Only companies formed after 2023 must report information about their “applicant.”
An applicant is individual who forms a reporting company by filing an application to form a corporation, limited liability company, or other similar entity under the laws of a State or Indian Tribe; or registers or files an application to register a corporation, limited liability company, or other similar entity formed under the laws of a foreign country to do business in the United States by filing a document with the secretary of state or similar office under the laws of a State or Indian Tribe. A reporting company formed or registered before the effective date of the regulations, and whose company applicant died before the reporting company had an obligation to obtain identifying information from a company applicant, may report that fact along with whatever identifying information the reporting company actually knows about the deceased company applicant.
A company applicant also includes any individual who directs or controls the filing of such a document by another person. This ensures that the reporting company provides information on individuals that are responsible for the decision to form a reporting company given that, in many cases, the company applicant may be an employee of a business formation service or law firm, or an associate, agent, or family member who is filing the document on behalf of another individual. In such a case, the individual directing or controlling the formation of a legal entity should not be able to remain anonymous simply by directing another individual to file the requisite paperwork, and must therefore disclose his or her identity to FinCEN along with the individual that actually made the filing.

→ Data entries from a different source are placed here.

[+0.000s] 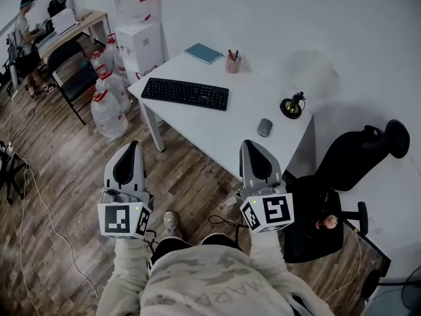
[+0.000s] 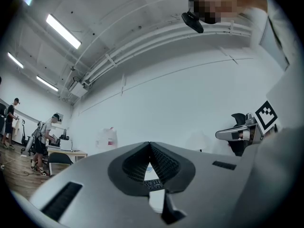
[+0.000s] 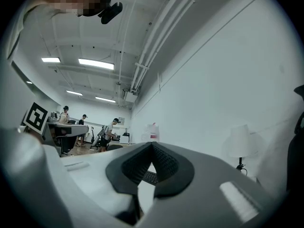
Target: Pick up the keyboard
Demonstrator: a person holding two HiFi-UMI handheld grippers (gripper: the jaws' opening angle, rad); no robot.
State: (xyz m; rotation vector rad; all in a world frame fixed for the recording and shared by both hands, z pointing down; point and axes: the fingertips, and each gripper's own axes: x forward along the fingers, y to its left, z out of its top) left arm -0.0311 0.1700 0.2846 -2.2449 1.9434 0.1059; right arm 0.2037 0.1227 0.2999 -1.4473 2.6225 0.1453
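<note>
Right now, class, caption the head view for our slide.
Shut, left tongs and right tongs hover short of the white desk bearing the black keyboard.

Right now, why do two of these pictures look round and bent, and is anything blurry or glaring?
Left gripper view: fisheye circle, dark corners, straight lines bowed, ceiling light glaring. Right gripper view: same bending, right gripper looming large. Head view: dim, even light, keyboard sharp.

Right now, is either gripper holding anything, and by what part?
Nothing is held: the left gripper and right gripper are shut and empty; the keyboard lies on the table.
</note>
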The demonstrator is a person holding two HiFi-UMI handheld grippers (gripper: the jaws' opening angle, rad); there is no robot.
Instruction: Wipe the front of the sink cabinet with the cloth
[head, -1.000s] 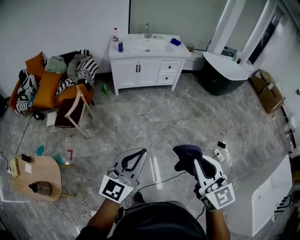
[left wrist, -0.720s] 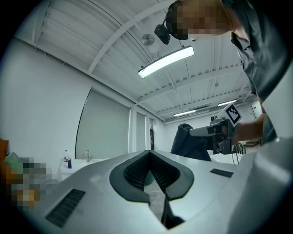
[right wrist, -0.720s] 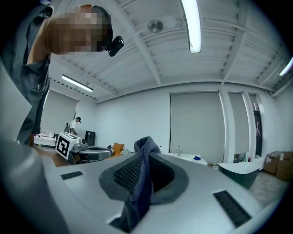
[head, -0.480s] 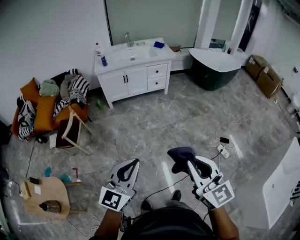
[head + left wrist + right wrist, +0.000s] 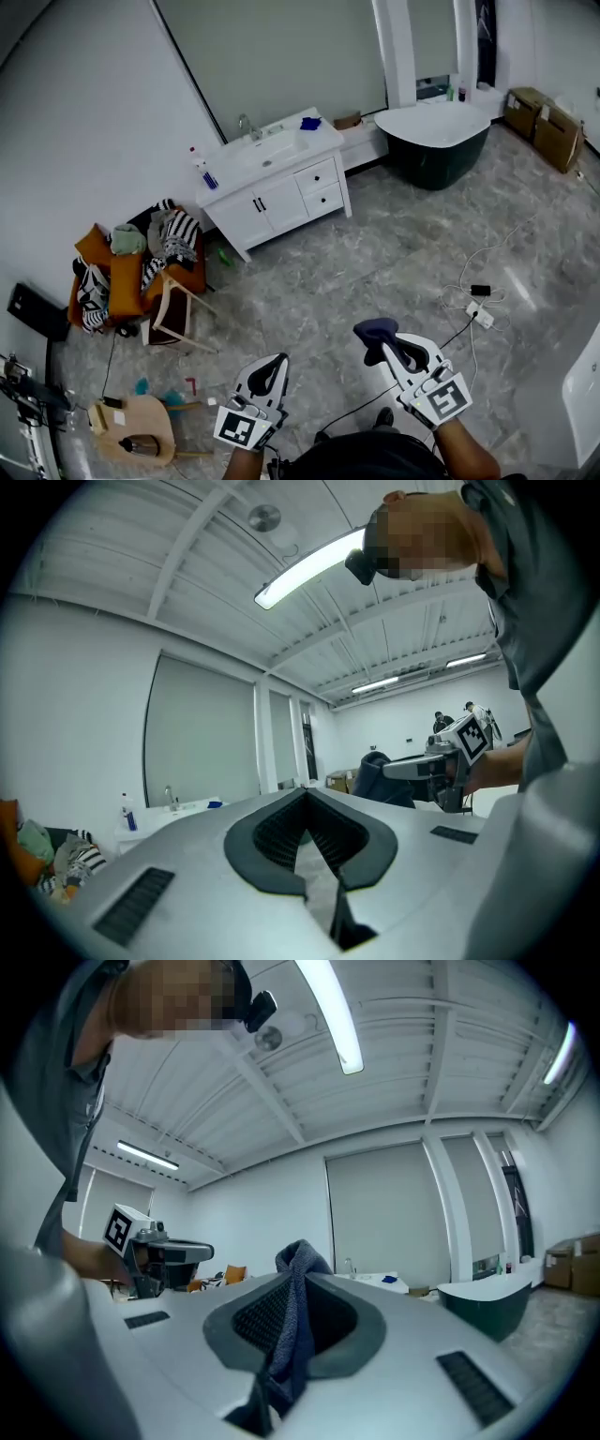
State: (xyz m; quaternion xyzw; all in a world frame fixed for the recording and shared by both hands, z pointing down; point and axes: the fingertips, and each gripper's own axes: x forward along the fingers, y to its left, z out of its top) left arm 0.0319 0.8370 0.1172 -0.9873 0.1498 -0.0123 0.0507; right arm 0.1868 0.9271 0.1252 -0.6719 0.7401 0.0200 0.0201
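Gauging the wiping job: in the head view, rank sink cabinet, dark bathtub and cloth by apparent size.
1. sink cabinet, largest.
2. dark bathtub, somewhat smaller.
3. cloth, smallest by far despite being nearest the camera, in the right tool.

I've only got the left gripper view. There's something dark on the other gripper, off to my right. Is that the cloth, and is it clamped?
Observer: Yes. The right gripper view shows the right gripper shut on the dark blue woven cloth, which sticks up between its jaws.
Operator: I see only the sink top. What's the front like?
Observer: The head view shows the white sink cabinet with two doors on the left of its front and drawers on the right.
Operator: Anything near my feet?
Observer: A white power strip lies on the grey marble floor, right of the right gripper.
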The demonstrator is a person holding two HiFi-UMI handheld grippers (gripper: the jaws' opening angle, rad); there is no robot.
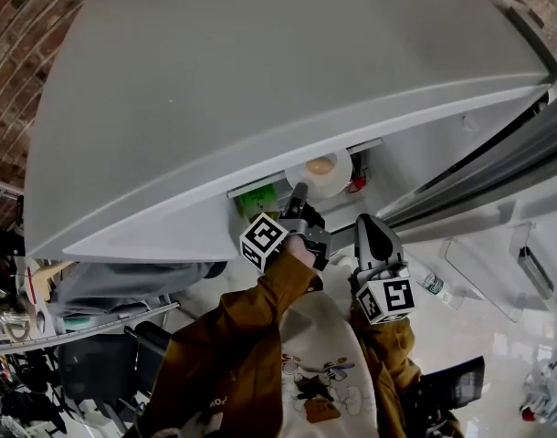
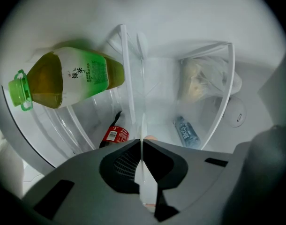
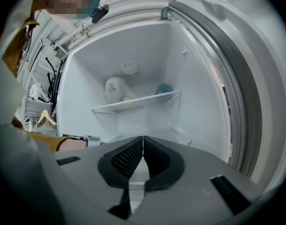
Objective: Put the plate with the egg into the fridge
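Though it shows edge-on, plate (image 2: 146, 186) pinched in left claw (image 2: 141, 142), egg (image 2: 151, 138) mostly hidden, right claw (image 3: 142, 142) closed, empty.

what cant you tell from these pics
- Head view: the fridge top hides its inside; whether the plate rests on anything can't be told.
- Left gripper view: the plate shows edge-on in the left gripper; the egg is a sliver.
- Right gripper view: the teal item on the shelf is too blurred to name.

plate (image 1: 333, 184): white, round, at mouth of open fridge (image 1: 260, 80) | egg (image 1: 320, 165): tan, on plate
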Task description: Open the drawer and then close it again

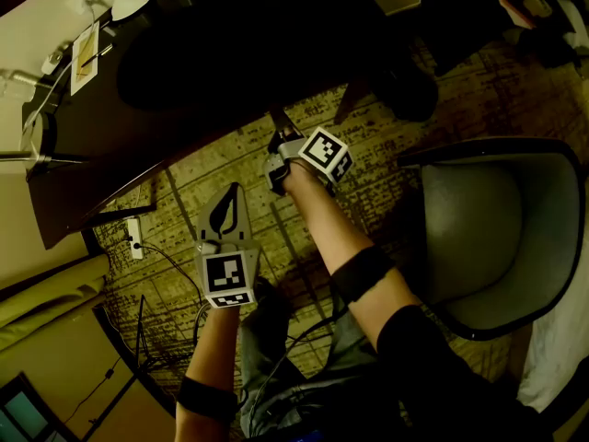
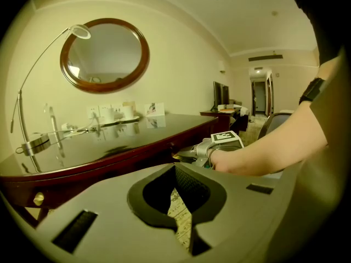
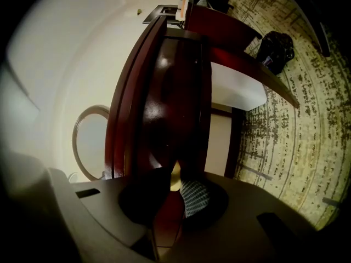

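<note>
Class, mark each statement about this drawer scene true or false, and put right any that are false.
1. The right gripper has its jaws on the brass knob of the drawer. True.
2. The left gripper grips the knob too. False: it is shut on nothing, over the carpet, apart from the desk.
3. The drawer is pulled far out. False: its front looks flush with the desk.
4. A round mirror hangs on the wall behind the desk. True.
5. A grey chair stands on the person's right. True.
</note>
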`<state>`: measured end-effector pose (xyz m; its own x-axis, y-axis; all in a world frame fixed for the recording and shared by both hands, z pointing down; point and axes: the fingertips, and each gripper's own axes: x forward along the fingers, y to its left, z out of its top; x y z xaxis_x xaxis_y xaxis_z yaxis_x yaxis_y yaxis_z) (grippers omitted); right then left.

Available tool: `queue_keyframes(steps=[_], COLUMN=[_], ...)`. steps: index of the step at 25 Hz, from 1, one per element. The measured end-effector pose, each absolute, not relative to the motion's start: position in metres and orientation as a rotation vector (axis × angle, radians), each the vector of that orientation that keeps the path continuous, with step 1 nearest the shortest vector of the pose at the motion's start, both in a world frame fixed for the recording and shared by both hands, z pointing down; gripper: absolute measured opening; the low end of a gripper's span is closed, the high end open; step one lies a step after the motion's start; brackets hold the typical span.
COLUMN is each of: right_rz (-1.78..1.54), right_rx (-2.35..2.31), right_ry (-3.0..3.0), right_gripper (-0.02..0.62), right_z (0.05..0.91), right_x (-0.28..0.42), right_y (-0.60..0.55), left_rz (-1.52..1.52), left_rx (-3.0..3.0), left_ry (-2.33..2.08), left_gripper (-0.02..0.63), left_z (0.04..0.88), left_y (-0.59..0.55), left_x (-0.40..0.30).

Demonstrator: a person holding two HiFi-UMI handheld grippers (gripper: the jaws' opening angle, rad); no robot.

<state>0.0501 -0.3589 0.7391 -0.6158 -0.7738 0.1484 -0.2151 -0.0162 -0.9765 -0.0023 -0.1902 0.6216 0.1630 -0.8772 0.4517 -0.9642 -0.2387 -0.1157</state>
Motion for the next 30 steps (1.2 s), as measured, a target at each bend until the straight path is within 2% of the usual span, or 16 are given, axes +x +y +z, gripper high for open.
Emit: queue_keyframes(steps=[11, 23, 30], right_rz=[-1.673, -1.708, -1.775], right_rx=[-1.012, -0.919, -1.044], right_ry=[1.819, 1.754, 1.785], right_gripper=[0.069, 0.069, 0.069], right_z=[0.737, 0.727, 0.736], right_x=[0.073, 0.129, 0.172], right_y=[-0.308, -0.180, -0.109], left_rz=[0.609, 0.604, 0.629], left_rx=[2.279, 2.348, 2.424], left_ry=[-1.717, -1.536, -1.372], left_gripper=[0.004, 0.004, 0.004], left_z=[0.605, 0.560, 0.555], left_y=[-0.168, -0.107, -0.071], left_x=[0.024, 0.080, 0.123])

If an individual is a beneficial owner of a reporting company because the individual owns at least 25 percent of the ownership interests of the reporting company, and the beneficial owner dies, a change with respect to the required information will be deemed to occur when the estate of a deceased beneficial owner is settled. The reporting company must disclose the death and change of beneficial owner. When the estate of a deceased beneficial owner is settled either through the operation of the intestacy laws of a jurisdiction within the United States or a testamentary deposition, the reporting company is required to file an updated report removing the deceased former beneficial owner and, to the extent appropriate, identifying any new beneficial owners.
A FinCEN identifier is a code issued by FinCEN to a person or an entity that can be used to identify the person or entity in a FinCEN report. When a FinCEN identifier is used in a FinCEN report that required information about the beneficial owner or applicant does not have to be included in the report.
Yes. If a trust owns 25 percent or more of a reporting company or if a trustee of a trust has substantial control over the reporting company then the trustees of the trust are beneficial owners whose information must be disclosed in a FinCEN report.
If a husband and wife jointly own 25 percent of a reporting company are they one or two beneficial owners?
If a married couple owns 25 – 49.999 percent of a reporting company both of them are beneficial owners whose information must be disclosed on the reporting company’s FinCEN report. If a couple jointly owns 25 percent of a reporting company because together they would be considered to have substantial control over the reporting company and the reporting company would then be required to disclose their information in the company’s FinCEN report.